• [ACTIVITY]:
Using the entries that follow, state how many lines contain "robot", with no other words.

_ _ _ _ _ _ _

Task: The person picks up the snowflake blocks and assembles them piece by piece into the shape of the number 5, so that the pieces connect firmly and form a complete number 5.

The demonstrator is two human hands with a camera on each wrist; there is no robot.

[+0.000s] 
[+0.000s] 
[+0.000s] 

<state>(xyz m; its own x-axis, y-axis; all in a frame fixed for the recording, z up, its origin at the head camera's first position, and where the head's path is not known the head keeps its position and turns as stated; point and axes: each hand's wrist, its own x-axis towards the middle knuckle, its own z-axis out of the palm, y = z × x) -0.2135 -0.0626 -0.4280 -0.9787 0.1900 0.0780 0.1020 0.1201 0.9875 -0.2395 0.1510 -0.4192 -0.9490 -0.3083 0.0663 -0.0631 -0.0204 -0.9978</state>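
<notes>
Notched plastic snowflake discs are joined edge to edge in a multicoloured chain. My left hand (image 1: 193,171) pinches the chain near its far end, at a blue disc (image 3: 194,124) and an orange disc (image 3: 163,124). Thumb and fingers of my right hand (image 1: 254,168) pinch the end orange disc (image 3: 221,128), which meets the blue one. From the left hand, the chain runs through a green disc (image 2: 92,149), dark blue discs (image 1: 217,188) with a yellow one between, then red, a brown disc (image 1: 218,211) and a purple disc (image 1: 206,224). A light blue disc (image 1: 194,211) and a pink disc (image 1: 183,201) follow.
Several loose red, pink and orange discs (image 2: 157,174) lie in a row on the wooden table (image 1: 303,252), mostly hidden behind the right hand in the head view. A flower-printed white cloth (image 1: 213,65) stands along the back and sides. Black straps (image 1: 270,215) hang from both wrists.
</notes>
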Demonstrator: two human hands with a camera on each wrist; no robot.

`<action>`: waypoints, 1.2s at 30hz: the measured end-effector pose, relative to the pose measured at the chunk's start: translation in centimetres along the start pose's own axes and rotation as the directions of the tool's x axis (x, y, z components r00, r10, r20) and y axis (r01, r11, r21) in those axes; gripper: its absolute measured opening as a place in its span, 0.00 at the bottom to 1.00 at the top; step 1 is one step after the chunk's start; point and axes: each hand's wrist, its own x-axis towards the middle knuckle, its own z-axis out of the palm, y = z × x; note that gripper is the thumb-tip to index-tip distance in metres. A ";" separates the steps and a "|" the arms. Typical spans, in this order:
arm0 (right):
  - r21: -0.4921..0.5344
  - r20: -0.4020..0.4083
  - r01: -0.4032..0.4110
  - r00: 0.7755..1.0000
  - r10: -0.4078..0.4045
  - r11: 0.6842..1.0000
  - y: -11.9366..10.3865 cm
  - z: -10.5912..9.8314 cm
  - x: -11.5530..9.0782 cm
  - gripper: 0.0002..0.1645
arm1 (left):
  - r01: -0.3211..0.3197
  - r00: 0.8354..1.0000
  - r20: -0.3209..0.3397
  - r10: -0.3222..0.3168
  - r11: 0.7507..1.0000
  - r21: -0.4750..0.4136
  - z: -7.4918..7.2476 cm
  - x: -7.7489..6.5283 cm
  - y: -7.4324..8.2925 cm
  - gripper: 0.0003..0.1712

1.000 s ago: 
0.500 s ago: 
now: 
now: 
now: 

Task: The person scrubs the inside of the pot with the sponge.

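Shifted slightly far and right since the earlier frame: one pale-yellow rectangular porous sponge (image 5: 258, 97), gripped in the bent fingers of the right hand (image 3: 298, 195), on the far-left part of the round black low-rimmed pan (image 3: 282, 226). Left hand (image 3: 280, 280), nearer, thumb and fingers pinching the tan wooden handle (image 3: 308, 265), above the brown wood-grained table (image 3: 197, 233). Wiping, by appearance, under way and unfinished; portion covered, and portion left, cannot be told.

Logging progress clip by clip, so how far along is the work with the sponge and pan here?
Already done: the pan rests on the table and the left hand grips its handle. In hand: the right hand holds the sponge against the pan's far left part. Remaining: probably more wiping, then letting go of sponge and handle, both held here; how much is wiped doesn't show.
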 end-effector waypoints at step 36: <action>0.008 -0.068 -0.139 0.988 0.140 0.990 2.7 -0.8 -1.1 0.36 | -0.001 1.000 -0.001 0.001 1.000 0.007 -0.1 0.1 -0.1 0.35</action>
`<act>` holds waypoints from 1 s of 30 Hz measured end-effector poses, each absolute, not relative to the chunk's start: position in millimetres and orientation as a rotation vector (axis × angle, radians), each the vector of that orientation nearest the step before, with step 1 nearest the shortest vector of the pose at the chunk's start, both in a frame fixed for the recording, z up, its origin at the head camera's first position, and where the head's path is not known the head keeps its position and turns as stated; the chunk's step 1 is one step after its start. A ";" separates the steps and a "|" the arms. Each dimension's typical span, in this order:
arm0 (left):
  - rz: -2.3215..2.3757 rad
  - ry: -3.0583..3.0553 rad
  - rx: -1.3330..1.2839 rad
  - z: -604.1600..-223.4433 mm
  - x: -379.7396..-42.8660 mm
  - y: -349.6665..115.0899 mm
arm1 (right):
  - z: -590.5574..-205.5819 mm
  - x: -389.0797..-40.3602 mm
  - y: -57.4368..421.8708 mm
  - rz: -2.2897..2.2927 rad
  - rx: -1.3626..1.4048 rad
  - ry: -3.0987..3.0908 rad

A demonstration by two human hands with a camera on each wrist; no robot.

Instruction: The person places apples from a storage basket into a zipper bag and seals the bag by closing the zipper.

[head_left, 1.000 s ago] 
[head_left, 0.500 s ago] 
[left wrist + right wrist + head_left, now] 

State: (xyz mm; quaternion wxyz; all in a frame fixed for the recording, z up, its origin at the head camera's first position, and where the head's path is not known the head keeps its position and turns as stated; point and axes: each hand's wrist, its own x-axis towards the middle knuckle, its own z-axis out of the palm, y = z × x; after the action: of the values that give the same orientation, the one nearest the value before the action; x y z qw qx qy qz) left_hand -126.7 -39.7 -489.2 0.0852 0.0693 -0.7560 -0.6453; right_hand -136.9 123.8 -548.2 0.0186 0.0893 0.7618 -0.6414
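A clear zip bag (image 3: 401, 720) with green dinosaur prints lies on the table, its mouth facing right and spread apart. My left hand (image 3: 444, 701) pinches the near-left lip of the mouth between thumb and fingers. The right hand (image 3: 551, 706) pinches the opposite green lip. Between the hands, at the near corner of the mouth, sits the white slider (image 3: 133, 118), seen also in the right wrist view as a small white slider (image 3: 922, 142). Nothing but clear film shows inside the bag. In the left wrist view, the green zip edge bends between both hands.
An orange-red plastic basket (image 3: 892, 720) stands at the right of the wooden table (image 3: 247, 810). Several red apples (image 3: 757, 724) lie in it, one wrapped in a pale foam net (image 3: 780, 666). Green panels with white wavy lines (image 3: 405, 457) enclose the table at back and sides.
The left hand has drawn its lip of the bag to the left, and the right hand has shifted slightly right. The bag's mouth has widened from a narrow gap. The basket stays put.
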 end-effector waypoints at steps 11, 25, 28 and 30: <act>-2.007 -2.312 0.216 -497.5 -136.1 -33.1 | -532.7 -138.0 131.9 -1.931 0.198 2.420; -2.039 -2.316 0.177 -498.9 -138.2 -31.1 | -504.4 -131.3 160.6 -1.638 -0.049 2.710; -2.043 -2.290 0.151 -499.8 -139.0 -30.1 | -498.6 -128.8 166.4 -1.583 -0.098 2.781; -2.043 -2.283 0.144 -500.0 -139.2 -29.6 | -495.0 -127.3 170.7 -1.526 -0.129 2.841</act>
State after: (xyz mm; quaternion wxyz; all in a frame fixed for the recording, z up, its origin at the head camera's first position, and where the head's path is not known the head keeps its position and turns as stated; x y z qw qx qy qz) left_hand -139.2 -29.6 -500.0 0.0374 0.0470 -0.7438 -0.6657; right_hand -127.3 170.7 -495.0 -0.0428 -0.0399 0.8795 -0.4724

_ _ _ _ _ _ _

• [PROBLEM SOLUTION]:
3